Every object has a hidden class. When you write {} you get an empty hidden class. When you add obj.x = 1, V8 transitions the object to a new hidden class that has x at offset 0. Add obj.y = 2 and you transition again to a class with x at offset 0 and y at offset 1.
Multiple objects that go through the same transition chain share the same hidden class. This is the whole point: if a million objects all have {x, y, z} in that order, they share one hidden class, and the engine can compile code that accesses them at fixed offsets.
function Point(x, y) {
this.x = x;
this.y = y;
}
const a = new Point(1, 2); // Hidden class A
const b = new Point(3, 4); // Hidden class A (shared)
b.z = 5; // b transitions to hidden class B
function bad(x, y) {
if (x > 0) { this.x = x; this.y = y; }
else { this.y = y; this.x = x; }
}
// Conditional order = two different hidden classes for the same conceptual shapeHidden class transitions are tracked in a transition tree. The root is the empty class. Each property addition with a name and type is an edge. The cost of a transition is small (a few instructions), but the cost of having many similar-but-distinct hidden classes is large because inline caches degrade.
Inline caches (ICs)
An inline cache is a small piece of state attached to a property access site. The first time obj.x runs, the cache is empty (uninitialized). V8 does a slow lookup, finds x at offset N for shape S, and records "(S, N)" in the cache. The cache is now monomorphic.

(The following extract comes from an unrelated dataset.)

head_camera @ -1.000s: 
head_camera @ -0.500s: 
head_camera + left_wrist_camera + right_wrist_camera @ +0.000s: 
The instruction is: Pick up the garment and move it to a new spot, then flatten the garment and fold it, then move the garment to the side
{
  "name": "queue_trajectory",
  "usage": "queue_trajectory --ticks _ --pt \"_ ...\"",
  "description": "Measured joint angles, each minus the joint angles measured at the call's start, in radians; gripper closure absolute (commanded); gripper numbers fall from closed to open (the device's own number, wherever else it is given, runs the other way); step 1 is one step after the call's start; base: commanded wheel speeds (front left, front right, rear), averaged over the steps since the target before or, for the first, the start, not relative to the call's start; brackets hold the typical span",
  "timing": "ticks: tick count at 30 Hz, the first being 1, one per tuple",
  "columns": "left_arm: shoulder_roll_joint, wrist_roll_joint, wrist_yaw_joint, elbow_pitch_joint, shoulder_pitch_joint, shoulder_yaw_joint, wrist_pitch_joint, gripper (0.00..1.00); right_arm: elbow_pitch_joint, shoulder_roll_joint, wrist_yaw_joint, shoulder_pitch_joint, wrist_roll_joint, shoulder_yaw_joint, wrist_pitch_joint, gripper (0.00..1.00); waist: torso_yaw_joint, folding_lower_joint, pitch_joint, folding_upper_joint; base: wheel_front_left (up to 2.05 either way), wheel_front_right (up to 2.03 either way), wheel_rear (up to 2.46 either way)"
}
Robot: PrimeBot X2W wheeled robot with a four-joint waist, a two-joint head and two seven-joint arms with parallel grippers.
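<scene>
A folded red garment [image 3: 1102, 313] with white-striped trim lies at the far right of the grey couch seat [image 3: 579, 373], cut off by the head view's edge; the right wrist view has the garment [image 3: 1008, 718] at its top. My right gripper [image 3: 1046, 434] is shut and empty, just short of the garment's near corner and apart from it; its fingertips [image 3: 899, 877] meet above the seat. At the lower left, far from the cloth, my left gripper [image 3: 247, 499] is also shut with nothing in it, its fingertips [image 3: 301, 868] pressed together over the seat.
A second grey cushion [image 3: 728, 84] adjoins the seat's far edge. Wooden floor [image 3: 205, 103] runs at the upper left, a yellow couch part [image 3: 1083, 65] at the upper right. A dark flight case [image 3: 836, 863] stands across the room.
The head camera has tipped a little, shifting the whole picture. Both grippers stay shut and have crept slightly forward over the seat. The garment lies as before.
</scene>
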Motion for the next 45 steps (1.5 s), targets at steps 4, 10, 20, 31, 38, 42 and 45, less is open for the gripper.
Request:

Next call: V8 checks if obj has shape S. If yes, jump to offset N. One comparison plus one load. Faster than any hash map can be.
If a second shape T shows up, the cache becomes polymorphic: it stores up to four (shape, offset) pairs and does a small linear scan. Still fast, but slower than monomorphic. If a fifth shape arrives, the cache goes megamorphic and falls back to a generic property lookup (a hash on the global IC table). This is significantly slower.
State machine: uninitialized -> monomorphic -> polymorphic (2-4) -> megamorphic (5+). Once megamorphic, the cache rarely recovers.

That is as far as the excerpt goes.